**AIM OF THE TASK:** Repeat only the lines from the one containing "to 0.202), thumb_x" to the final line below, exactly as they read, and leave every picture out.

**INFORMATION SHOWN:**
——

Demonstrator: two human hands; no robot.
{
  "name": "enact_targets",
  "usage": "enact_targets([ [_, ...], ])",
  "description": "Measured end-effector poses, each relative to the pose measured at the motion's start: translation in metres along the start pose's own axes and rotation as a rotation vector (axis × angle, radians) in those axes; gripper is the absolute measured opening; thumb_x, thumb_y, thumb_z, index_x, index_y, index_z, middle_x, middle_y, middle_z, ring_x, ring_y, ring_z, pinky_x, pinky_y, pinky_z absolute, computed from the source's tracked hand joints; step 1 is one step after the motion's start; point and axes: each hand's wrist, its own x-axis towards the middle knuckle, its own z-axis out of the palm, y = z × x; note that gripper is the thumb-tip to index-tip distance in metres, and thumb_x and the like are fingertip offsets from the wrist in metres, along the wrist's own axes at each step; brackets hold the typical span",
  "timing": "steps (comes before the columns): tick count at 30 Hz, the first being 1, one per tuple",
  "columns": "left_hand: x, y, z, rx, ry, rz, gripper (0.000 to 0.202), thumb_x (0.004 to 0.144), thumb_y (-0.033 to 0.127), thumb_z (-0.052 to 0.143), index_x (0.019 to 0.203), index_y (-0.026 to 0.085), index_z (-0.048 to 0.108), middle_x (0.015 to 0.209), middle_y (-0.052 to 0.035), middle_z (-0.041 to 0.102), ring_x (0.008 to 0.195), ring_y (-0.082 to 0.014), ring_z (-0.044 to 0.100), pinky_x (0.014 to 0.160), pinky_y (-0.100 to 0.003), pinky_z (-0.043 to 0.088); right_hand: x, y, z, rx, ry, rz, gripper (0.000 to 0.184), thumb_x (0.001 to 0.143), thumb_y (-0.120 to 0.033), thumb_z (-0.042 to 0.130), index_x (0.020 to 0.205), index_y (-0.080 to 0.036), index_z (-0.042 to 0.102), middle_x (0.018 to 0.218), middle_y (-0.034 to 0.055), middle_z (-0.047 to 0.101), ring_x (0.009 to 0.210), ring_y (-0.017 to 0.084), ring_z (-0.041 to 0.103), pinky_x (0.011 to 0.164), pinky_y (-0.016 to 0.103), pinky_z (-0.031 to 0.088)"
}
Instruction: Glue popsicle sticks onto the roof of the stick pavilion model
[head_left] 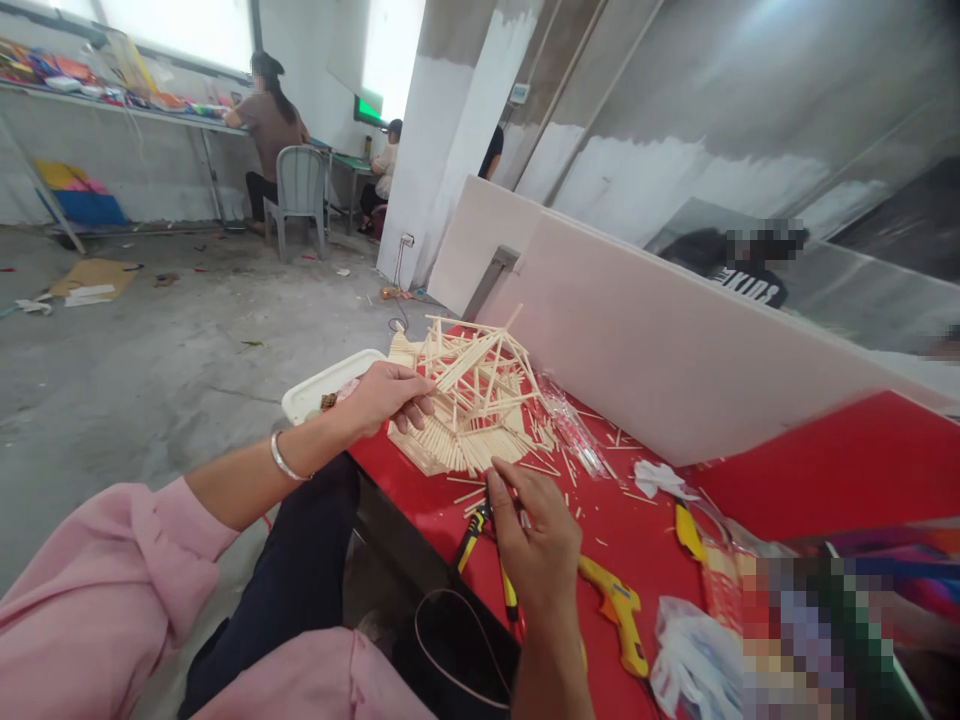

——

**ANSWER SECTION:**
  "columns": "left_hand: x, y, z, rx, ry, rz, gripper (0.000 to 0.202), thumb_x (0.004 to 0.144), thumb_y (-0.033 to 0.127), thumb_z (-0.052 to 0.143), index_x (0.019 to 0.203), index_y (-0.026 to 0.085), index_z (-0.048 to 0.108), middle_x (0.015 to 0.209), middle_y (-0.052 to 0.035), middle_z (-0.041 to 0.102), ring_x (0.008 to 0.195), ring_y (-0.082 to 0.014), ring_z (-0.044 to 0.100), pinky_x (0.014 to 0.160), pinky_y (-0.100 to 0.003), pinky_z (-0.043 to 0.088); right_hand: x, y, z, rx, ry, rz, gripper (0.000 to 0.184), thumb_x (0.001 to 0.143), thumb_y (-0.120 to 0.033), thumb_z (-0.042 to 0.130), index_x (0.020 to 0.205), index_y (-0.080 to 0.036), index_z (-0.042 to 0.102), middle_x (0.018 to 0.218), middle_y (-0.034 to 0.055), middle_z (-0.047 to 0.101), ring_x (0.009 to 0.210), ring_y (-0.017 to 0.084), ring_z (-0.041 to 0.103), pinky_x (0.011 to 0.164), pinky_y (-0.016 to 0.103), pinky_z (-0.031 to 0.088)"
}
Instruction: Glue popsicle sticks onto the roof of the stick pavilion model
[head_left] 

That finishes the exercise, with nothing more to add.